» Task prompt
Collect all lines below with the string "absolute".

» Given information
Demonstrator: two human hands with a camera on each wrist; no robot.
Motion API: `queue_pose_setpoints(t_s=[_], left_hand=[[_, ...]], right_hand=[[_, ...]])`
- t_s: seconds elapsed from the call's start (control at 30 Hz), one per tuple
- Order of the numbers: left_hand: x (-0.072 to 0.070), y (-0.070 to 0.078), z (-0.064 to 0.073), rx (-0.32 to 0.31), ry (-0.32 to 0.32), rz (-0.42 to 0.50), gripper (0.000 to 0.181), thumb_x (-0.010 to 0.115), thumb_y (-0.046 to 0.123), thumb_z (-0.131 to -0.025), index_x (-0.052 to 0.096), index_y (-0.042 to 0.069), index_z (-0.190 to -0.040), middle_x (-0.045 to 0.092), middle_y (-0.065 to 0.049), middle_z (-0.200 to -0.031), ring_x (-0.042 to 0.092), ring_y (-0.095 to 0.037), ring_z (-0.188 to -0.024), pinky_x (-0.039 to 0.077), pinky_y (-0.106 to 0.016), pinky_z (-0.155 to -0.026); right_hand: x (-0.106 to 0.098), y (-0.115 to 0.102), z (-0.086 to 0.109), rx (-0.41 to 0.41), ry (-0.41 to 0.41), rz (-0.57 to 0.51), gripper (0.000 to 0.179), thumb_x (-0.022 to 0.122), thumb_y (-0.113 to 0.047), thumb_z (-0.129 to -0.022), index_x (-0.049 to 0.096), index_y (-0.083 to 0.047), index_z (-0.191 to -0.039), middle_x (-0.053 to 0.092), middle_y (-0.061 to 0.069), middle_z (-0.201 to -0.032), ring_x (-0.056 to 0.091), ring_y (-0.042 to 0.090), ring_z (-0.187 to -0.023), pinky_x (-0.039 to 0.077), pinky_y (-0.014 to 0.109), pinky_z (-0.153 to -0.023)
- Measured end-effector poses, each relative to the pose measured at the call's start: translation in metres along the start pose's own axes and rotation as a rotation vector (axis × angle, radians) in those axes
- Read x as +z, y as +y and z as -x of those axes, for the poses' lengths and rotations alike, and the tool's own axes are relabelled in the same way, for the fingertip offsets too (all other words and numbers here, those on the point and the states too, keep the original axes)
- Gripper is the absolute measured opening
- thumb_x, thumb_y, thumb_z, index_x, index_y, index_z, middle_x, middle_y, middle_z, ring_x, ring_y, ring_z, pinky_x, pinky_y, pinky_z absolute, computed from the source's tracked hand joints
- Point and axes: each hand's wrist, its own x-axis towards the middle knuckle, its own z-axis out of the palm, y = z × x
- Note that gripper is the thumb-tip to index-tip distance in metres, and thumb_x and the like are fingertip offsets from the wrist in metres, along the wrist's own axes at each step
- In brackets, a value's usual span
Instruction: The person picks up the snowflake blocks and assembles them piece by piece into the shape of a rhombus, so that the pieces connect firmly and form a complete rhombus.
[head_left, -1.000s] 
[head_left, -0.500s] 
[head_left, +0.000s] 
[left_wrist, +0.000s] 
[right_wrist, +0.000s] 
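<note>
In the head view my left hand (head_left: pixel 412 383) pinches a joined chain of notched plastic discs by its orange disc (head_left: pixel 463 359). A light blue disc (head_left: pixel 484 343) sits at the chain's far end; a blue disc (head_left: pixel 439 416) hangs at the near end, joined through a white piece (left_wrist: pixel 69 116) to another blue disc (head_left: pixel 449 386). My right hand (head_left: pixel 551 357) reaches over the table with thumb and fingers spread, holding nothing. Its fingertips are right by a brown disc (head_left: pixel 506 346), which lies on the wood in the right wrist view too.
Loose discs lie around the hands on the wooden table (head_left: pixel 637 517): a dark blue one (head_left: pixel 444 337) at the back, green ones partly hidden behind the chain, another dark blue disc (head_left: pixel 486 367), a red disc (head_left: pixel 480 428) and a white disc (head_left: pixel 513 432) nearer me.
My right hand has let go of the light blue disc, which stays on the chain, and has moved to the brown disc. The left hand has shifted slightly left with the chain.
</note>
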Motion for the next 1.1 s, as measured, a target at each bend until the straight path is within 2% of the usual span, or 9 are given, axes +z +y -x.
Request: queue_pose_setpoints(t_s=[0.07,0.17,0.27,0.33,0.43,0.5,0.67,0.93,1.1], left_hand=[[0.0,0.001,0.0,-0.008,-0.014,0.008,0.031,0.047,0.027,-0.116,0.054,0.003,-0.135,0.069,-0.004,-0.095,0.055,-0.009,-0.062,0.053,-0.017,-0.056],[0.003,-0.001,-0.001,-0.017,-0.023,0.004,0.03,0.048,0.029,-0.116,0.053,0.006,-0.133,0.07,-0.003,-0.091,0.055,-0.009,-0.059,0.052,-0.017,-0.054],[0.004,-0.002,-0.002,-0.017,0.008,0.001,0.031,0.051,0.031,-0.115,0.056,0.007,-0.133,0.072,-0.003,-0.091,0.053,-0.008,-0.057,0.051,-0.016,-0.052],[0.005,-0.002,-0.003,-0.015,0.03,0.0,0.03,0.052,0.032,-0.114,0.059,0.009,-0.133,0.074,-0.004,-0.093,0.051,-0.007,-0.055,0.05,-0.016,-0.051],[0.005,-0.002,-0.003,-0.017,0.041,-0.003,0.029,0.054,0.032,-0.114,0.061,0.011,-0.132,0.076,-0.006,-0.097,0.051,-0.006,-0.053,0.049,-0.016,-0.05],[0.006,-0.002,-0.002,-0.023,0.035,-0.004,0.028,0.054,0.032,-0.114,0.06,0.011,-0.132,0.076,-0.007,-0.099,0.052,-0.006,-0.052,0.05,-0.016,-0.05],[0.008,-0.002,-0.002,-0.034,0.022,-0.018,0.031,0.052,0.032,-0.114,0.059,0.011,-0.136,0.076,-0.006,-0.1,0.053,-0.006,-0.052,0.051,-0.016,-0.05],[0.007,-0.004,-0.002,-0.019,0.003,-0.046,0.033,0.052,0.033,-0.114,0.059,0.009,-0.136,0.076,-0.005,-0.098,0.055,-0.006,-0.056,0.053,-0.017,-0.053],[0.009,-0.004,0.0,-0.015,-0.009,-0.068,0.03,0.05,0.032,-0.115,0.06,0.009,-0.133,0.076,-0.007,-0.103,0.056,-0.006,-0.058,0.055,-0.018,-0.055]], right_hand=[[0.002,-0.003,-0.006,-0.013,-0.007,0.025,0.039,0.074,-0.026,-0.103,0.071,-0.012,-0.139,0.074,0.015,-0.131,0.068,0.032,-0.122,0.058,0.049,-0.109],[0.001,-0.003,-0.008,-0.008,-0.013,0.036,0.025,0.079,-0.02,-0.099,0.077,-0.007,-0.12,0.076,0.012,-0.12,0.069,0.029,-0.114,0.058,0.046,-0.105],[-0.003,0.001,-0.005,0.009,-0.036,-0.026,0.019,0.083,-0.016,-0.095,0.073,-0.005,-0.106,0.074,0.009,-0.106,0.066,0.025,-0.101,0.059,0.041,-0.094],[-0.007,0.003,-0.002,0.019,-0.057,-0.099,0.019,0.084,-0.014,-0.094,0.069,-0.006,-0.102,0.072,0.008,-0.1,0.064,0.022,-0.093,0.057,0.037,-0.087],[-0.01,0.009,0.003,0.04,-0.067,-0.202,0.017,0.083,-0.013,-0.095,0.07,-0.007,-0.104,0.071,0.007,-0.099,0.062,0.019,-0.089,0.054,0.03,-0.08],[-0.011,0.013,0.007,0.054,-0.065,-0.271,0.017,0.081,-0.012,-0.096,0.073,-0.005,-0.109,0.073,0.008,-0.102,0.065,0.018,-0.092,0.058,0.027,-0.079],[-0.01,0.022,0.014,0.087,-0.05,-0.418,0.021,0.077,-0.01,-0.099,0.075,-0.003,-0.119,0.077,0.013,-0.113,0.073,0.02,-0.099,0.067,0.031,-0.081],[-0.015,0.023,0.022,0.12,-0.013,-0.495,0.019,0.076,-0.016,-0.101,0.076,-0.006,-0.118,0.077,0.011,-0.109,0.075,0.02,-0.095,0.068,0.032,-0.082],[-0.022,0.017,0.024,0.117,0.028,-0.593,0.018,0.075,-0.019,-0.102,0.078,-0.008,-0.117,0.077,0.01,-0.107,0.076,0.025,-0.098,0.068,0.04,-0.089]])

» Exercise response
- Gripper is the absolute measured opening
- thumb_x, thumb_y, thumb_z, index_x, index_y, index_z, middle_x, middle_y, middle_z, ring_x, ring_y, ring_z, pinky_x, pinky_y, pinky_z absolute, computed from the source's tracked hand joints

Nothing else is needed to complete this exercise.